Russell Alexander Spitzer created TINKERPOP-1271:
----------------------------------------------------
Summary: SparkContext should be restarted if Killed and using
Persistent Context
Key: TINKERPOP-1271
URL: https://issues.apache.org/jira/browse/TINKERPOP-1271
Project: TinkerPop
Issue Type: Bug
Components: hadoop
Affects Versions: 3.1.2-incubating, 3.2.0-incubating
Reporter: Russell Alexander Spitzer
If the persisted Spark Context is killed by the user via the Spark UI or is
terminated for some other error the Gremlin Console/Server is left with a
stopped Spark Context. This could be caught and the spark context recreated.
Oddly enough if you simply wait the context will "reset" itself or possible get
GC'd out of the system and everything works again.
##Repo
{code}
gremlin> g.V().count()
WARN org.apache.tinkerpop.gremlin.spark.process.computer.SparkGraphComputer -
HADOOP_GREMLIN_LIBS is not set -- proceeding regardless
==>6
gremlin> ERROR org.apache.spark.scheduler.cluster.SparkDeploySchedulerBackend
- Application has been killed. Reason: Master removed our application: KILLED
ERROR org.apache.spark.scheduler.TaskSchedulerImpl - Lost executor 0 on
10.150.0.180: Remote RPC client disassociated. Likely due to containers
exceeding thresholds, or network issues.
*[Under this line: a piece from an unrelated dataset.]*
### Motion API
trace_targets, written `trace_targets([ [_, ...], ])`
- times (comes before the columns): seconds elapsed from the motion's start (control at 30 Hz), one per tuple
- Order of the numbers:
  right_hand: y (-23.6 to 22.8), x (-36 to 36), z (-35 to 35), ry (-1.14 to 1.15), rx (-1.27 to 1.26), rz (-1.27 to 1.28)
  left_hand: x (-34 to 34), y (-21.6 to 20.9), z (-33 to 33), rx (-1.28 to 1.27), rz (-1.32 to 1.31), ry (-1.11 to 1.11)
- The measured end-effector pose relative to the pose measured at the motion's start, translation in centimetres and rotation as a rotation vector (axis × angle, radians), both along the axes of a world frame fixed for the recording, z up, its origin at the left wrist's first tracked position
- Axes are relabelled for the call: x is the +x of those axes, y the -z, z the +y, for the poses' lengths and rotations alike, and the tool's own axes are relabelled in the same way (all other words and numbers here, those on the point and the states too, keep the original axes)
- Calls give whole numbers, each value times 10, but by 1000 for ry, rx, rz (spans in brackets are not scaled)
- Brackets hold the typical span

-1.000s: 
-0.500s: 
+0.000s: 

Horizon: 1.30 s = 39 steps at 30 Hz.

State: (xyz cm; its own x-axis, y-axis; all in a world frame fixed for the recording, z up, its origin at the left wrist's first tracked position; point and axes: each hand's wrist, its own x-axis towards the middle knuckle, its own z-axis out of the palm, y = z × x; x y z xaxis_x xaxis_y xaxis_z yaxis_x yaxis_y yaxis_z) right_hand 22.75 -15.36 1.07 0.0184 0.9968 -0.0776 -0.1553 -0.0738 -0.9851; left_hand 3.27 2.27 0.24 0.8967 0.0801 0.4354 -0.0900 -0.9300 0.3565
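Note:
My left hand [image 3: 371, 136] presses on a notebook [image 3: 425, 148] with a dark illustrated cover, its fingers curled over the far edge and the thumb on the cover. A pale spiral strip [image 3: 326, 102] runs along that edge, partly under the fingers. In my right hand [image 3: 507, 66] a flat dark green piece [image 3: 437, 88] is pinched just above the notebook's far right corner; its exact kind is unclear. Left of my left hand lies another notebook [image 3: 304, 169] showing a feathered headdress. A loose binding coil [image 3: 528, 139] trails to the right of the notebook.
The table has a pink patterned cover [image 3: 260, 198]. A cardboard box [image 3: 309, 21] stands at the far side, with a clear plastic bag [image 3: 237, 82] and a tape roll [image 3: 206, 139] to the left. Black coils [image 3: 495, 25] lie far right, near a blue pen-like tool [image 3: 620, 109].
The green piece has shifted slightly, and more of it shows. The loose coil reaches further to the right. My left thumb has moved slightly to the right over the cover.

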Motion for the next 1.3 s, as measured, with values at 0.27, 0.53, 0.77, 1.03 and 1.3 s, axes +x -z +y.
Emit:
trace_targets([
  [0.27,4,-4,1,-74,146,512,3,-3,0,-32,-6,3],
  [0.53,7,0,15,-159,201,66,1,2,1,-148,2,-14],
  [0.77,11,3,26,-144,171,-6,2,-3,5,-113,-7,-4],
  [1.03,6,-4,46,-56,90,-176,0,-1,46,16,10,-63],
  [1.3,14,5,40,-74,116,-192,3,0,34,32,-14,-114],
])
Check driver logs for WARN messages.
// Driver has been killed here via the Master UI
gremlin> graph = GraphFactory.open('conf/hadoop/hadoop-gryo.properties')
==>hadoopgraph[gryoinputformat->gryooutputformat]
gremlin> g.V().count()
WARN org.apache.tinkerpop.gremlin.spark.process.computer.SparkGraphComputer -
HADOOP_GREMLIN_LIBS is not set -- proceeding regardless
java.lang.IllegalStateException: Cannot call methods on a stopped SparkContext.
This stopped SparkContext was created at:
org.apache.spark.SparkContext.getOrCreate(SparkContext.scala)
org.apache.tinkerpop.gremlin.spark.structure.Spark.create(Spark.java:53)
org.apache.tinkerpop.gremlin.spark.structure.io.SparkContextStorage.open(SparkContextStorage.java:60)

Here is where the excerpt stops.